Veneto

Oltre 9000 morti in Veneto

Appena 322 nuovi contagi in 24 ore. Sono stati numeri quasi da “pandemia estiva” quelli registrati ieri dal Veneto, tornato ufficialmente in zona gialla con una curva che apre al futuro con una timida speranza.Le guarigioni galoppano – solo ieri se ne sono contate 1.326 -, la diffusione del virus arretra e intanto il numero dei positivi continua a scendere: sono 32.741 tra le sette province. Per rivedere un numero tanto “basso” bisogna arretrare al primo novembre.

Azienda Zero

A dirlo è il report quotidiano fornito da Azienda Zero, che traccia l’andamento del contagio nella nostra regione. Rimane piuttosto elevato il numero dei decessi, in un’altalena continua che vede l’alternarsi di giorni di sollievo ad altri in cui il virus torna a mordere con forza. Ieri si sono contati altri 75 decessi, con il superamento delle 9mila vittime (9.023, per la precisione) da fine marzo. A pagare il conto più salato è stata la provincia di Verona, che da sola ha visto spegnersi 2.172 persone.

Calano i ricoveri

Intanto, continuano a calare i ricoveri: sono 1.911 (-61) in area medica, 232 (-17) in Terapia intensiva e 244 (-2) nelle strutture territoriali.
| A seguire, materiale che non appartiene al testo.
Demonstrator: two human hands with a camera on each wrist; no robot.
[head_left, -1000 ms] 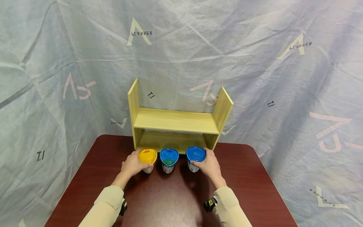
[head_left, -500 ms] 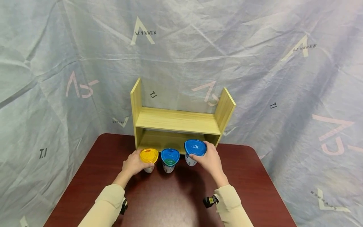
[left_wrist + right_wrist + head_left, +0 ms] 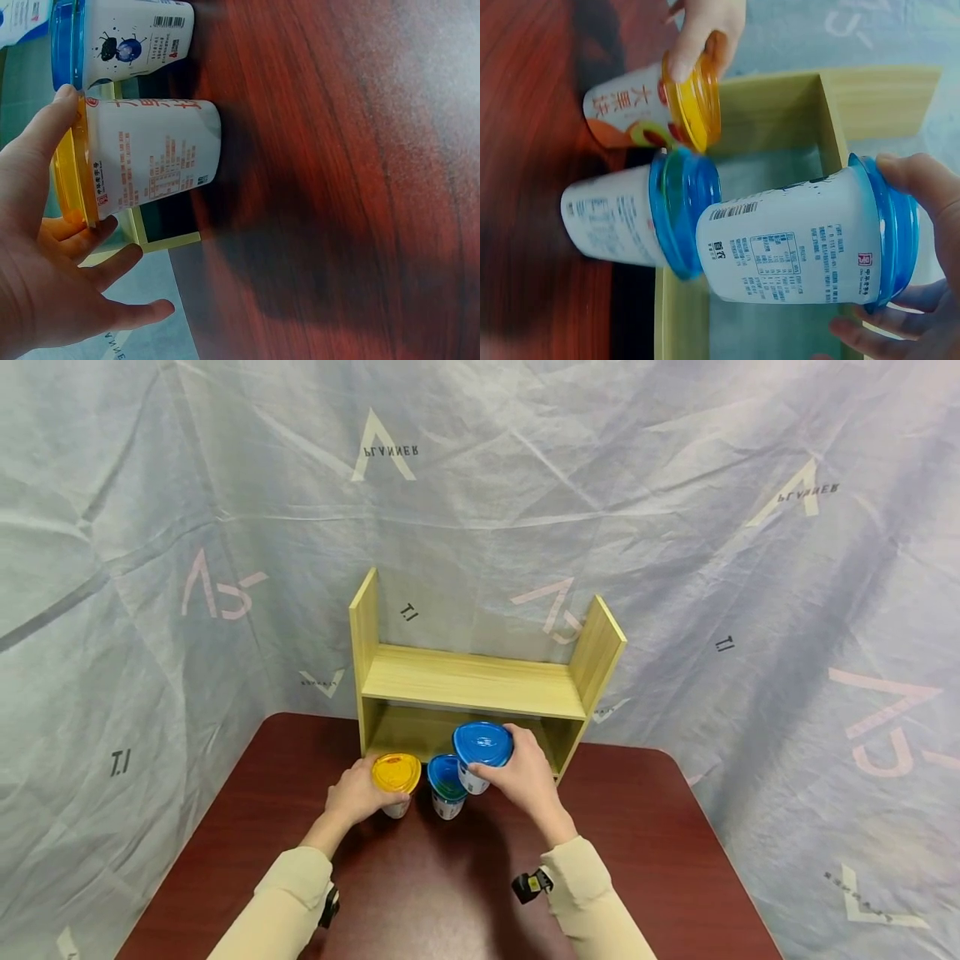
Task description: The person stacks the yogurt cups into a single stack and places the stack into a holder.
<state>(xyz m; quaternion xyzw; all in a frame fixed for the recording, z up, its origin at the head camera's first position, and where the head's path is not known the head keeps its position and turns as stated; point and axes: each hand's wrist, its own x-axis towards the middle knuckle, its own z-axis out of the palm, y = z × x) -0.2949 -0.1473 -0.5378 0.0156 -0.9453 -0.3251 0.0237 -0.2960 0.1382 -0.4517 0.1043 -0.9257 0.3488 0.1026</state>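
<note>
Your right hand [image 3: 527,777] grips blue-lidded cup [image 3: 795,247] above worktop [image 3: 645,835], barcode [image 3: 733,211] visible, fine print [image 3: 776,255] illegible | your left hand [image 3: 356,792] pinches yellow-lidded cup [image 3: 626,107], lettered 大果块, on worktop | middle cup [image 3: 615,217] partly hidden behind raised one.

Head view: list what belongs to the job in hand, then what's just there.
Likely part of the job:
yellow-lidded cup, gripped by the left hand
blue-lidded cup, held up in the right hand
second blue-lidded cup, standing beside the yellow-lidded cup

Likely just surroundings:
wooden shelf, behind the cups
table
grey cloth
</note>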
Puntando la lente di ingrandimento sulle situazioni delle singole province, non c’è un territorio che preoccupi più degli altri. La provincia in cui la diffusione del virus continua a essere più larga rimane quella di Padova, dove si registrano 7.661 casi attivi. Seguono le province di Vicenza (7.310 positivi), di Venezia (6.391), di Verona (4.328), di Treviso (2. 523), di Rovigo (1.002) e di Belluno, l’unica sotto i mille casi (733).